The Brits, then, had a freshness edge. Neither American, mind you, has a metal hip. They started best, up a double-break in no time with Paul lethal at the net and up the line, the first set as good as gone.
Again, there were as more seats empty than employed but half-a-home crowd is better than a full house without skin in the game. Here, whether Brits, romantics or both, almost all were cheering one way whenever they had chance.
Which in truth, for a long time, was not all that often, the Brits unable to make any momentum stick. Evans took his frustration out on some flowers and earned pantomime boos from the horticulturally aware. When the chair umpire had to ask for quiet, it was only to stop a lone American from murdering the Star-Spangled Banner.
The Evans serve was broken, the Americans 4-1 up in the second and Britain on the brink. They had come from a set and a break down against the Japanese in their opening encounter, but this was an even greater ask.

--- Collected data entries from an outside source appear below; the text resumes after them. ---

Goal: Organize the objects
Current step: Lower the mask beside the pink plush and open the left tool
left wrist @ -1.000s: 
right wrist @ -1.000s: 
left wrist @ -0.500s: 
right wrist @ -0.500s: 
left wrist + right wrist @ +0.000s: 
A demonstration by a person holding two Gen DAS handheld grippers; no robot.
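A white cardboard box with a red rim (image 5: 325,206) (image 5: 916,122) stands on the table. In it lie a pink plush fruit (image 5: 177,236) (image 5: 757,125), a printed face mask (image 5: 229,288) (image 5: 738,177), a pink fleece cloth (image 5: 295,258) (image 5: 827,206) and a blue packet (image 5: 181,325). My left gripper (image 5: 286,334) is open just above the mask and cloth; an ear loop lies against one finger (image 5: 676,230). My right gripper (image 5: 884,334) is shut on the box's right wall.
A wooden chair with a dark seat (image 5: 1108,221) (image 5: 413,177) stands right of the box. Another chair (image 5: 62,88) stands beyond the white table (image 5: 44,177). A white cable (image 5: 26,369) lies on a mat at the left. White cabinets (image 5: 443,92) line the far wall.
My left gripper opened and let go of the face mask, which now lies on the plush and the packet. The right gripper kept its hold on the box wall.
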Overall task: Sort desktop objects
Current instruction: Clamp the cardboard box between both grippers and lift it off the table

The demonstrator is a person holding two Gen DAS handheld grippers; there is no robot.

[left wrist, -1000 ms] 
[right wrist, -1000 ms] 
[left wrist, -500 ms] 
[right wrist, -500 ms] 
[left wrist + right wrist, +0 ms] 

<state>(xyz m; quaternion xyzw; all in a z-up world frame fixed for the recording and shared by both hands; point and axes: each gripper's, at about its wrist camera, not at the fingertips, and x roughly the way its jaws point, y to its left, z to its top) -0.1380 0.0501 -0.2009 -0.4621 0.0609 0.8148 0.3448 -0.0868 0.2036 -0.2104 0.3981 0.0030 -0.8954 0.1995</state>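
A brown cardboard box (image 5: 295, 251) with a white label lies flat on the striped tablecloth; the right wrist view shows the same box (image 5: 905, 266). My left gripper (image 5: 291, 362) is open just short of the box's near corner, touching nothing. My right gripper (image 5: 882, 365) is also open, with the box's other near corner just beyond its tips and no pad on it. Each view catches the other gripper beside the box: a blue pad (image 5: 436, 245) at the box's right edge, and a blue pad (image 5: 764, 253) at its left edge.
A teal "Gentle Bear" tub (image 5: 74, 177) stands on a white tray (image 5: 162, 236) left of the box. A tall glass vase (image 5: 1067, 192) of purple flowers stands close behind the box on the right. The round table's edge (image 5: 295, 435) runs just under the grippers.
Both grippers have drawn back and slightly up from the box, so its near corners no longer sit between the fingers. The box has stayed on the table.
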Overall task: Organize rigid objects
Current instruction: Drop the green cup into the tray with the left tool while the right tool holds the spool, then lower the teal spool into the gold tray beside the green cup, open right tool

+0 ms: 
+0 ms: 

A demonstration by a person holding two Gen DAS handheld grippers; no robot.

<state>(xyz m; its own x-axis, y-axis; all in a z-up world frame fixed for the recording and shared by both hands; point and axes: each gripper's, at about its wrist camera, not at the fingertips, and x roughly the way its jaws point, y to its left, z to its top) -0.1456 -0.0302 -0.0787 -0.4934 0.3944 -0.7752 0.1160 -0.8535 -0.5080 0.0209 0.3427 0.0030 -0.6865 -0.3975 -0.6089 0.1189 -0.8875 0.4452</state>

Perhaps predictably, they broke back immediately, a here-we-go-again sliver false hope? Murray double-faulted - 5-2 to the US - and for the first time looked resigned, a well-earned, if not particularly wanted retirement now only a few hits away.
But still he found more, a forehead smash and yet another match point saved, another act of defiance from the art's master bringing fresh determination that it need not be the last. Some of the rallies that followed were comically long, games edging back and forth from deuce with advantages either way, as if something in the very fabric of tennis itself did not quite want this to end.
But at 9:38pm local, to a standing ovation and chants of "Andy! Andy! Andy!", at last it did.